Diferentemente de outros compositores, comecei tarde. Não apenas isso. Tarde e por si só. Mesmo tendo um pai músico, segui com meus próprios recursos. E aos poucos, bem aos poucos, eu me descobri com o piano. Não há um só dia que eu não deixe de tocá-lo, quando me encontro em casa. Não há uma só ocasião em que eu não peça a alguém que me visita: "Posso tocar para você uma nova composição minha?".
E como fruto desta indecisão. E da necessidade de encontrar algo onde eu pudesse expressar aquela longínqua inquietude jovial minha, cresci enquanto compositor.
Dias atrás, em uma carta, eu dizia a uma pessoa especial, quando procurava motivá-la a seguir o caminho da música: "A arte é como aquela fruta boa, da qual tiramos proveito de tudo – do suco à semente. Mesmo que nela exista uma parte amarga, nós a tiramos e com ela, fazemos um chá que apesar de gosto ruim, faz bem à saúde". Assim ocorreu comigo.
Talvez um dos maiores presentes que ganhei em toda essa história, foi a de ter formado, através da música, grandes amizades. Não de músicos para músicos, que falam a linguagem técnica e rebuscada, dos tantos movimentos por segundo. Mas, de humanos.
Quantas pessoas conheci em circunstância da música! Praticamente todos com quem tenho proximidade, conhecem o que crio. Já presenciei pessoas chorando ao me ouvir tocar; pessoas que se declararam a outras; até mesmo minhas melodias serviram de elegia a dois funerais. A algumas, trouxe paz e mesmo alegria; a outras, tristeza; e à grande maioria, uma melancolia suave, uma nostalgia de tempos ou histórias, pessoais ou universais. Que melhor recompensa que esta?

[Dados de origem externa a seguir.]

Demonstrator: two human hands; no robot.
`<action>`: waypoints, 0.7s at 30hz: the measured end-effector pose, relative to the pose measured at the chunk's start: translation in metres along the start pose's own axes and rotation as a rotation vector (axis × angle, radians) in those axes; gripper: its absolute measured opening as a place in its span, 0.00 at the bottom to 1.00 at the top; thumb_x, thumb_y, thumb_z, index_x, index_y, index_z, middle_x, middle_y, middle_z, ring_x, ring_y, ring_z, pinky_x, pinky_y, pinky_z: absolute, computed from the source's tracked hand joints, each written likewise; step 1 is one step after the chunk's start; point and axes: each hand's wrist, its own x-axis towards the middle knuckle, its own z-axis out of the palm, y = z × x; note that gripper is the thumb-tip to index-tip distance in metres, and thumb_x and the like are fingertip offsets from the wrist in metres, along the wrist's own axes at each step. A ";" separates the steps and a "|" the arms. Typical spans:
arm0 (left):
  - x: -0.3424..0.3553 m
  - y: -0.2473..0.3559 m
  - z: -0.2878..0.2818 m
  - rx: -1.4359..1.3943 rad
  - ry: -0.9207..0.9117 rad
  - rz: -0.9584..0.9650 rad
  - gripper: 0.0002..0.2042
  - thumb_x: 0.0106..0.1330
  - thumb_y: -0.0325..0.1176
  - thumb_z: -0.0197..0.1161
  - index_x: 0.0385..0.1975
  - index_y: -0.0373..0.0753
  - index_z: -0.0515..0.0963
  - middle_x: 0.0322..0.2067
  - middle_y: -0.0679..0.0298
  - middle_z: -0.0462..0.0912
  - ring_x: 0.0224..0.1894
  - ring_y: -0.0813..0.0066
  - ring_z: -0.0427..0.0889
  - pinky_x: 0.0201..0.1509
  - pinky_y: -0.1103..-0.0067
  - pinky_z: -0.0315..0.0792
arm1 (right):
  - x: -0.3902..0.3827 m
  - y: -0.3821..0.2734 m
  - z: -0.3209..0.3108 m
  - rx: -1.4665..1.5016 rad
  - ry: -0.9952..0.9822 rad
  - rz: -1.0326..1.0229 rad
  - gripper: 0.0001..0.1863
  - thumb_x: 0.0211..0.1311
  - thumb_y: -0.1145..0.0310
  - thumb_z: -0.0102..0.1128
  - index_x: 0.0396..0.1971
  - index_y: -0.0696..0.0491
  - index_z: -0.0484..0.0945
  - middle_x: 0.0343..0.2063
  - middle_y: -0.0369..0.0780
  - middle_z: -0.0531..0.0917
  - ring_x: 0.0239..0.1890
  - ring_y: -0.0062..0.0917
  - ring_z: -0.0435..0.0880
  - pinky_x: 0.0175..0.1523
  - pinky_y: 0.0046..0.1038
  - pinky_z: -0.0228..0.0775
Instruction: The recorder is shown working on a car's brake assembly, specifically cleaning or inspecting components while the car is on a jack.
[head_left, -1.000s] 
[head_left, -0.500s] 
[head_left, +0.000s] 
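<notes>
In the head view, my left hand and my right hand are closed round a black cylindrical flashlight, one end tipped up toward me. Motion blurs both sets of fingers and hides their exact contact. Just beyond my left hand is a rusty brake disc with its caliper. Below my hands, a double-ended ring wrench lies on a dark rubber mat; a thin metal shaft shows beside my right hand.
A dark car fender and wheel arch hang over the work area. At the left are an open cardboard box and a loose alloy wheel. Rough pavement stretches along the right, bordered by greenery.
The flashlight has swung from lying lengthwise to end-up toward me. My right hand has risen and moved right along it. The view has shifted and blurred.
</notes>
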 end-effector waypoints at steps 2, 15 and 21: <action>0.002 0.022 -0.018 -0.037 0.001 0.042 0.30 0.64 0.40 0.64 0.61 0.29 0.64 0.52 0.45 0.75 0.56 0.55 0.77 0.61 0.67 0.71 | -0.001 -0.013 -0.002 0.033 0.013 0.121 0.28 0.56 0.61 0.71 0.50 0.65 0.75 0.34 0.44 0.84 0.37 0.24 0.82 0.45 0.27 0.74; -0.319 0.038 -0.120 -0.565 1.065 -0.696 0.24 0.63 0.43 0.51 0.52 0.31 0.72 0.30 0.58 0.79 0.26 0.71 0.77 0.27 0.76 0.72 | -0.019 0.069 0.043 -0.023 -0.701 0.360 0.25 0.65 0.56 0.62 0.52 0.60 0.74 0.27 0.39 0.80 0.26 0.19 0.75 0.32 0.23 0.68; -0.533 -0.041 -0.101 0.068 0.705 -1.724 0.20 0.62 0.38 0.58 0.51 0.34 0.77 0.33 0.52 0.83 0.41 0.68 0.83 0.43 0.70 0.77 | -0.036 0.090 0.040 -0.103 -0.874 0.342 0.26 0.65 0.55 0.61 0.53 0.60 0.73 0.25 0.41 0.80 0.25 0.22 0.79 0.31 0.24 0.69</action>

Teria eu, um dia, pensado ou imaginado as proporções que uma simples indecisão e uma inquietude poderiam tomar?
Uma amiga dizia ouvir uma composição minha, em especial, e lembrar de seu avô que, por coincidência, chamava-se Franz - referência à música "Der Selbstmord von Franz" (O suicídio de Franz). Outro, também em relação a uma música especial (Farewell Letter - carta de despedida), lembrava da morte de um familiar. Outro se encantava com um trabalho que eu havia criado, que, por coincidência, fora feito sob inspiração de seu livro predileto. Que recompensas! E, no entanto, foram coisas que nunca esperei. Nunca me havia imaginado como compositor ou ainda alguém que pudesse tocar o coração de conhecidos e desconhecidos.

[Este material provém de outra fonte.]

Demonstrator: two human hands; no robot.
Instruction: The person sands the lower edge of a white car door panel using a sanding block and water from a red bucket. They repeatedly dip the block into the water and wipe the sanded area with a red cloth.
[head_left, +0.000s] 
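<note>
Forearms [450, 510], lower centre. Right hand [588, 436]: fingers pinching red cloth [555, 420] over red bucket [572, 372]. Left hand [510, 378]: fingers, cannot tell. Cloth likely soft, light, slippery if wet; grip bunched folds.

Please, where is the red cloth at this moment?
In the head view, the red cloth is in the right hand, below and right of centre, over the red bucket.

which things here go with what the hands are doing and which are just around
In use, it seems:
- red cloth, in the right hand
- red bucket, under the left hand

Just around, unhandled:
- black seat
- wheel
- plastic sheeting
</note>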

No começo de tudo, criei minhas músicas para mim mesmo. Tinha vergonha e mesmo medo de mostrá-las a alguém. Mas quando o fazia, mui raramente recebia um bom comentário. Isto porque, de fato, eram elas terríveis. Mas, sinceras. Sinceras como os primeiros rabiscos de quem aprende a desenhar. De alguém que sequer os faz com a intenção de se tornar um gênio da arte, um profissional ou algo do tipo. E que, aos poucos, sem que se perceba, seus traços ganham vida. E pela voz dos demais, ela entende que há nela algo de especial, que pode ser explorado e desenvolvido.